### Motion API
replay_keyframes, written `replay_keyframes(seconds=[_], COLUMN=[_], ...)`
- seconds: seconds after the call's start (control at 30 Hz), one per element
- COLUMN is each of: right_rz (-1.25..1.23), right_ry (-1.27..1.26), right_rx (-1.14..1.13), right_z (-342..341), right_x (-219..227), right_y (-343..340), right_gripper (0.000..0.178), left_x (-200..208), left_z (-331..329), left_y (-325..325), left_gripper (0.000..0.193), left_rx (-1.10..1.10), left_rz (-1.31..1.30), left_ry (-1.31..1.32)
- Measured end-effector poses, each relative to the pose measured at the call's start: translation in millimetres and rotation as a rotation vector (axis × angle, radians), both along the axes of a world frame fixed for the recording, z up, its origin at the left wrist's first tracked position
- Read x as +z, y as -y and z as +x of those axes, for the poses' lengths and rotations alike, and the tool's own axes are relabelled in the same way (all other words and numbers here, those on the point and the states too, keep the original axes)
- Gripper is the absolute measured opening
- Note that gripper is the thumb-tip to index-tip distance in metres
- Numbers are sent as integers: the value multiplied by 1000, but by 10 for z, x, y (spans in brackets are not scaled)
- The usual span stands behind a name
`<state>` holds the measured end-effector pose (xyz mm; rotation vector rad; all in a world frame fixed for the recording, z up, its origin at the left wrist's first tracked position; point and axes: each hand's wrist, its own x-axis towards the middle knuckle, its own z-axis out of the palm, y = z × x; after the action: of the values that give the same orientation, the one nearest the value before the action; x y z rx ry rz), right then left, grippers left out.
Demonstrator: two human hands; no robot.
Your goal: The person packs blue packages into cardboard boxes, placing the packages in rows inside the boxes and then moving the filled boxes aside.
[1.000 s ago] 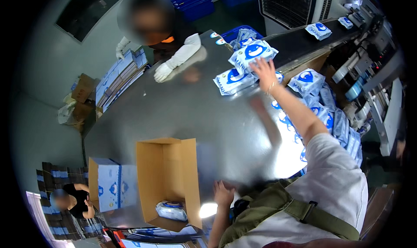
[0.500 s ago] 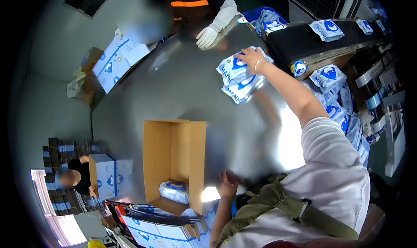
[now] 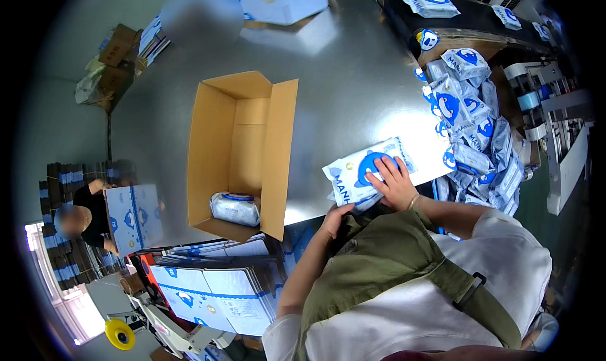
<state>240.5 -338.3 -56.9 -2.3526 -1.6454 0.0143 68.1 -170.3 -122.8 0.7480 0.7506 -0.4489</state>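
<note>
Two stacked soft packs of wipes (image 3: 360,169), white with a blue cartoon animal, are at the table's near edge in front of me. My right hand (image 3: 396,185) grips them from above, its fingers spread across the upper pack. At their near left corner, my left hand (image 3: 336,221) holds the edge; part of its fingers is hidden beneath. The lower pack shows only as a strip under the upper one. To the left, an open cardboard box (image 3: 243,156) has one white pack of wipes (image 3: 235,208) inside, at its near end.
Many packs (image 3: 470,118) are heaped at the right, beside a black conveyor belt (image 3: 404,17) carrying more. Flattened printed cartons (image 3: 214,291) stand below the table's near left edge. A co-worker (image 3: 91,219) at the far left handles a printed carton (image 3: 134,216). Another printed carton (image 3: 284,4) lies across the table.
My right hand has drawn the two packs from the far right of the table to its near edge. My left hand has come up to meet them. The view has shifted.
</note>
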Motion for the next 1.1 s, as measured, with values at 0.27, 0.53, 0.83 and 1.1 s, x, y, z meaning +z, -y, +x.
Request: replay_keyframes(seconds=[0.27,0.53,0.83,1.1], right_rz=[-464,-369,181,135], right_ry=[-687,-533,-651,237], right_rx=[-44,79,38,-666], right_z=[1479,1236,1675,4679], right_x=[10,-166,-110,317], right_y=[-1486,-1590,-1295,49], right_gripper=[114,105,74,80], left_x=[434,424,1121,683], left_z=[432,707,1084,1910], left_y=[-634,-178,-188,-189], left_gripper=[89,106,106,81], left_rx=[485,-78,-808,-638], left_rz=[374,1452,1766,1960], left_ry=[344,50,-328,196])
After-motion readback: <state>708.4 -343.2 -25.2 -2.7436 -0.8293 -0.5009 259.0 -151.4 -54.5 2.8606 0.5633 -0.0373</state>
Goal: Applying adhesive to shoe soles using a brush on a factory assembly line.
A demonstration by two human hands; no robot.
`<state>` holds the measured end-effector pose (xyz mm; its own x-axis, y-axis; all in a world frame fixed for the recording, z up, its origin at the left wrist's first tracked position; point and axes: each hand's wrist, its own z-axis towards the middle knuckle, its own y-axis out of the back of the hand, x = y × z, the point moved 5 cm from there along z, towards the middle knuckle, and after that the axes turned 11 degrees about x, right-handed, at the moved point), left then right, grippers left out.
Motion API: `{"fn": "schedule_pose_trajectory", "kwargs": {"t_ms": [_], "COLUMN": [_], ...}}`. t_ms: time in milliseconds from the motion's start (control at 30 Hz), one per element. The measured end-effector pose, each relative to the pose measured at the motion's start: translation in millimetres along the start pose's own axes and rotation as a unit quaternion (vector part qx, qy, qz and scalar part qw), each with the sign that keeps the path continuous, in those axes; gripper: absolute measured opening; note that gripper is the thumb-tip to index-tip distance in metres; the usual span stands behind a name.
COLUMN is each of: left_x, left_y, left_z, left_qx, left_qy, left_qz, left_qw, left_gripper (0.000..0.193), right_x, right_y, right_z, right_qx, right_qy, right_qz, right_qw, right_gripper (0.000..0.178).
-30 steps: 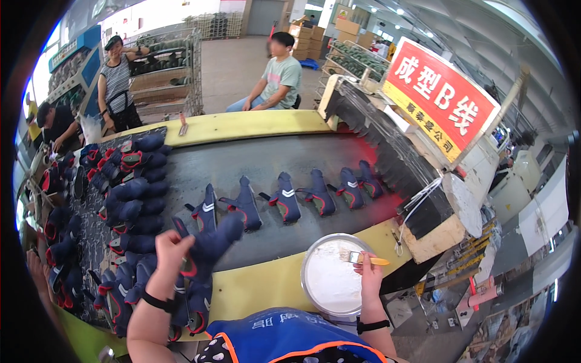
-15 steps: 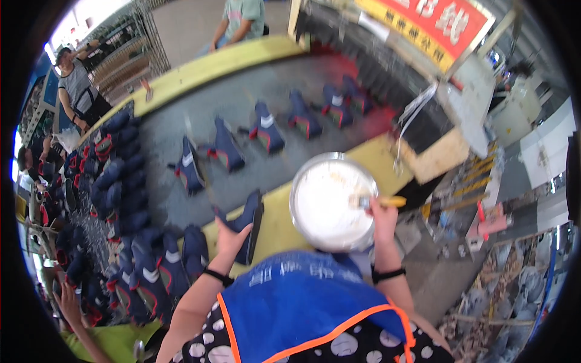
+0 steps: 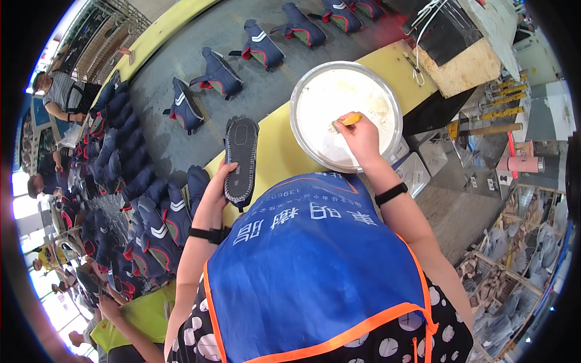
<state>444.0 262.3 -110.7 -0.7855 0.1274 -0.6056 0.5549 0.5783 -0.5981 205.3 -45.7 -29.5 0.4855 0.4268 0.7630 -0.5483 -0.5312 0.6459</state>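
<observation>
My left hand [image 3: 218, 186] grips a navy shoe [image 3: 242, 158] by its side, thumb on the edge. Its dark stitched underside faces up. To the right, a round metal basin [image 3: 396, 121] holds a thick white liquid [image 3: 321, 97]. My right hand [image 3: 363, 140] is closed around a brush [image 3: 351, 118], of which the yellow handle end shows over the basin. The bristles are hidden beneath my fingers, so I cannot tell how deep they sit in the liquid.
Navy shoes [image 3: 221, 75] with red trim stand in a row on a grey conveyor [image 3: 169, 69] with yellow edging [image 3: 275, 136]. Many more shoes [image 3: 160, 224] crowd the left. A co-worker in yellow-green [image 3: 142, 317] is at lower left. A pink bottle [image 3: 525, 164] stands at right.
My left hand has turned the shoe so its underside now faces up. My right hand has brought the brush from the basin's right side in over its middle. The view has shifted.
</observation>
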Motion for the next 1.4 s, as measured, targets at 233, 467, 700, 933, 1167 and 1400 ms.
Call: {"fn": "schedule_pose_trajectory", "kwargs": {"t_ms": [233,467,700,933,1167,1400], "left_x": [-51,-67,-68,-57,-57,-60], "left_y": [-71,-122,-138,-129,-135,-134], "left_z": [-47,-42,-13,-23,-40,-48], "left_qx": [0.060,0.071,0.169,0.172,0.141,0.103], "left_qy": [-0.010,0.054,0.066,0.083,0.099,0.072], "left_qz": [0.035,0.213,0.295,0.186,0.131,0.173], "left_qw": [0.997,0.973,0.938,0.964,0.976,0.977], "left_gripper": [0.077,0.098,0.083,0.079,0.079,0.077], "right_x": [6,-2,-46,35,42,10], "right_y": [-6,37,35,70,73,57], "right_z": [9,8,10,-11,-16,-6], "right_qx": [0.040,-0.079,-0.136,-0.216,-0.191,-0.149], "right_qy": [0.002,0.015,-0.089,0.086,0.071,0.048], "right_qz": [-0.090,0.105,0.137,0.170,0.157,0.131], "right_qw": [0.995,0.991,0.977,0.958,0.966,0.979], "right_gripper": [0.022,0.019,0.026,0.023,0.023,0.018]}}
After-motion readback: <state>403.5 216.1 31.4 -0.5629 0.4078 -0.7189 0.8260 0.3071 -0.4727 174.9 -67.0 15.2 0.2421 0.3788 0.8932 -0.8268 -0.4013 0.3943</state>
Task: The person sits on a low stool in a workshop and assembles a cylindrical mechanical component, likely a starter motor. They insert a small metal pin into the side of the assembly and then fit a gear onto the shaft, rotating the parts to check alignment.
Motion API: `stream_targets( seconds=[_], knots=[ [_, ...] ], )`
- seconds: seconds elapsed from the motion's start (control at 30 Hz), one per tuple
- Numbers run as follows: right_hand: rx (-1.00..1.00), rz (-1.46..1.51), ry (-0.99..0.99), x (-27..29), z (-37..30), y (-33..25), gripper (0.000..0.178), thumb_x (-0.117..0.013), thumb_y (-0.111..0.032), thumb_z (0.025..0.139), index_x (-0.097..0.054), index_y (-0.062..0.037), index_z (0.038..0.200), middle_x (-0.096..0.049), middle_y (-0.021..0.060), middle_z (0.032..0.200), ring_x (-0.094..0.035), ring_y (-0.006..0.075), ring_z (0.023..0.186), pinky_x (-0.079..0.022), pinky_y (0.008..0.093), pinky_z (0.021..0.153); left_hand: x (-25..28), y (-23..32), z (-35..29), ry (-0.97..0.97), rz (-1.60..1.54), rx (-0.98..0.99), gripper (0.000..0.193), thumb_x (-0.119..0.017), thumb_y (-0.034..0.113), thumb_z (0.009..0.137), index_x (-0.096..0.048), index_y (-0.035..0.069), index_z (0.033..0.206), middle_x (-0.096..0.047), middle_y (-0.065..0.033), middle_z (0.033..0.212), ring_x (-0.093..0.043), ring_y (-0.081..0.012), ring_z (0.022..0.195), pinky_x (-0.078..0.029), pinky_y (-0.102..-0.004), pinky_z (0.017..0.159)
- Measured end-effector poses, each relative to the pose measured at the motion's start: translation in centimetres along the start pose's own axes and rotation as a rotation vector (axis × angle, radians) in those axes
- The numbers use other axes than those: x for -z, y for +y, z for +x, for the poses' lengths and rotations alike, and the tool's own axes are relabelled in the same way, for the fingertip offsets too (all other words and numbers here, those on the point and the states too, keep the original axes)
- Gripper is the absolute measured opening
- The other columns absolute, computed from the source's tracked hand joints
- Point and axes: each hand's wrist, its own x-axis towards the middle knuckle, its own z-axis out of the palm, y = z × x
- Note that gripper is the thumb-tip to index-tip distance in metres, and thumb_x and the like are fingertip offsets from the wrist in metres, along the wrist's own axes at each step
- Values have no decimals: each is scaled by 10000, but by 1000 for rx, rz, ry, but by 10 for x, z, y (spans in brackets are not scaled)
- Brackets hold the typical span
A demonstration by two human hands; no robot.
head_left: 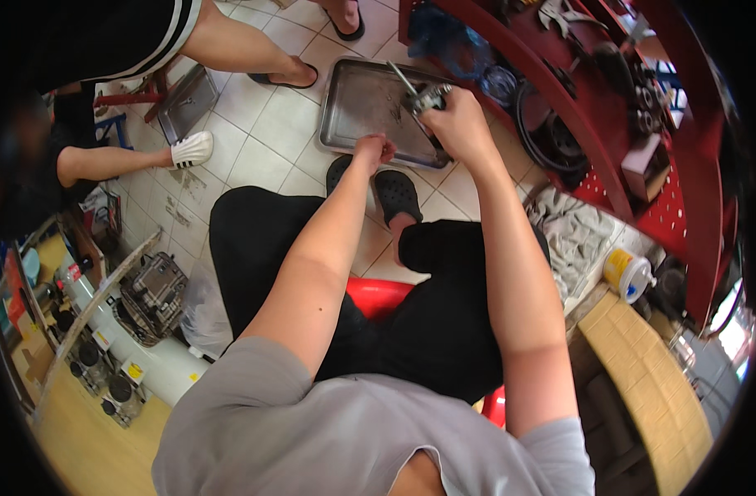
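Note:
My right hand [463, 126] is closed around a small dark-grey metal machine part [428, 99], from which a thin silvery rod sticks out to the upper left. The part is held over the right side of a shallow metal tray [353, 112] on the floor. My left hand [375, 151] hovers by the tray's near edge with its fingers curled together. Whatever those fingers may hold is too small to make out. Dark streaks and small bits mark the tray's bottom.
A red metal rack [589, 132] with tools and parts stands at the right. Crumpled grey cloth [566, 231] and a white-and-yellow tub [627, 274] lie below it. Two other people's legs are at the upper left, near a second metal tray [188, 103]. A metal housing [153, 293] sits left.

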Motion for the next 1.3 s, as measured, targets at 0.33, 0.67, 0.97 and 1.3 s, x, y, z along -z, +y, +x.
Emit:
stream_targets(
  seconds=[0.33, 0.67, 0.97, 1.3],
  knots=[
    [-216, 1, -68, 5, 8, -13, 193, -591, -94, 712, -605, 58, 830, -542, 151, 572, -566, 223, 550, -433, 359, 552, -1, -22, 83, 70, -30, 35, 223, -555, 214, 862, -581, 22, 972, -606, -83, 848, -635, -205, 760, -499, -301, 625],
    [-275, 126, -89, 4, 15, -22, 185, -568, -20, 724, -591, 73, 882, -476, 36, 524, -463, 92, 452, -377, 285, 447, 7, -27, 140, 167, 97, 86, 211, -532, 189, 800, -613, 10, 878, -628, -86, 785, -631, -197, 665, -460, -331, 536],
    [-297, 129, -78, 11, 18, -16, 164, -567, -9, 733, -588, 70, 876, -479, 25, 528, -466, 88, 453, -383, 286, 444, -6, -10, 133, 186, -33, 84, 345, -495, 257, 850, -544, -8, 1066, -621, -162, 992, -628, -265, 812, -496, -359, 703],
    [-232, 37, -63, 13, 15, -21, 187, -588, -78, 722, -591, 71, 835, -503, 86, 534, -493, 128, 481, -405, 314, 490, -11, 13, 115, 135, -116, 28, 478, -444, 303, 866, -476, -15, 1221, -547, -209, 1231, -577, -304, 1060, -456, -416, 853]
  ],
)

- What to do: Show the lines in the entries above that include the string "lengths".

- Written response:
- Read x as +z, y as -y and z as +x of those axes, for the poses' lengths and rotations alike, and the tool's own axes are relabelled in the same way (all other words and numbers here, those on the point and the states too, keep the original axes)
- The numbers use other axes than those: x for -z, y for +y, z for +x, for the poses' lengths and rotations alike, and the tool's own axes are relabelled in the same way, for the fingertip offsets too (all other words and numbers here, those on the point and the states too, keep the original axes)

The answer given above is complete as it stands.